In that regard, The Fall’s ARID might be the perfect protagonist for the genre’s structural limitations. She’s the artificial intelligence for a sophisticated combat exoskeleton, activated when the suit’s inhabitant is rendered unconscious, and she’s subject to a modified version of the Three Laws of Robotics. These Operating Parameters prevent ARID from “misrepresenting reality,” require her to be obedient, and above all else, protect the injured pilot resting in her suit. Additionally, most of her functions are restricted, only activating when they are necessary to save her primary objective from certain death.

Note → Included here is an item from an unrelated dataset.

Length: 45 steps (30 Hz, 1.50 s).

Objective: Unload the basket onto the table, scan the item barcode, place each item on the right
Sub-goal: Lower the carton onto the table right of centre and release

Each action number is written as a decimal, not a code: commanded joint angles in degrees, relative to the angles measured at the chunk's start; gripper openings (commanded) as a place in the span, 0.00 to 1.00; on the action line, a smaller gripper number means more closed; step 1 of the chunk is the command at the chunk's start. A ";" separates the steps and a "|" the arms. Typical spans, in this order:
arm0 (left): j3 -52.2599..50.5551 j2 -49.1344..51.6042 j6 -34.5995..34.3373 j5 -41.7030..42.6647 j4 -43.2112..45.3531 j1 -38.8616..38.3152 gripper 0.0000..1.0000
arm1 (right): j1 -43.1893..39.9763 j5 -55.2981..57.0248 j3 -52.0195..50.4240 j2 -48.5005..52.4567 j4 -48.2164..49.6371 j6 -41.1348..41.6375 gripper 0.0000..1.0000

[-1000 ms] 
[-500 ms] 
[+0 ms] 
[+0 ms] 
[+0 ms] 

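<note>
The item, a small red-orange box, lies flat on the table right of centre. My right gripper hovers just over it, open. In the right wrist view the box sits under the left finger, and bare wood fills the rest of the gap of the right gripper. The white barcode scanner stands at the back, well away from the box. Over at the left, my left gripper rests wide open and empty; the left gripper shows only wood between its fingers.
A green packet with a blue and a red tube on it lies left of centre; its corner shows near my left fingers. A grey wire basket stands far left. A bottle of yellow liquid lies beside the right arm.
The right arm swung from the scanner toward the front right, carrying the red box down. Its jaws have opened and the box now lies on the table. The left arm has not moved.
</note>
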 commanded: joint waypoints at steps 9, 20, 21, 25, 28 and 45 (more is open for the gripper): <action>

The rules that bind ARID essentially put her in the role of an adventure gamer. Her limitations are blatantly laid out for you, which often puts your train of thought in line with the developer’s. You’re still saddled with the occasional puzzle where you desperately try to shove every item into one slot, but such moments are refreshingly rare. Sadly, thinking like ARID is easier than controlling her; any skirmish or interaction requires several buttons held at the same time, which is manageable on a keyboard but feels like Twister when using a controller.
We’ve seen The Fall’s musings on robotic rights, rogue artificial intelligence and good intentions gone awry in countless other stories, but we’ve rarely seen them explored in such an elegant manner. The language is as cold and stark as the scrap metal littering the planet, with words like “repurpose” and “dismantle” establishing a sinister tone delivered with a disaffected cadence. Even amongst the company of life-sized crucifixes, derelict speakers sputtering to life and creatures best left in the dark, ARID is often the most unsettling one in the room; though her intentions still center around saving her suitmate, you can tell that something just isn’t right in that electrical dome of hers.
I’d be remiss if I never mentioned the voice acting, which deserves a special commendation on its own. These fine men and women take an already-stellar script and make it their own; they inject emotion, humor and fear in all the right places, and the effort pays off in spades. One character in particular sent chills coursing through my skin every time he spoke, until I truly felt uncomfortable with the lingering knowledge that somehow, somewhere, he would confront me again. It’s rare to find performances this perfect with multi-million budgets: in a low-budget, independent project, this confluence of writing and acting is practically a miracle.
Even unwieldy controls and the occasional case of “adventure game logic” can’t break The Fall’s stride. Over the course of three hours, ARID’s gripping journey never lets up, though it questions the limits of player choice and the distinction between humans and robots along the way. It’s one hell of a start to a planned trilogy (though it works great as a standalone story), and cements Over The Moon as a studio worth your attention.
The Fall is $9.99 on Steam. A Wii U version is reportedly in the works.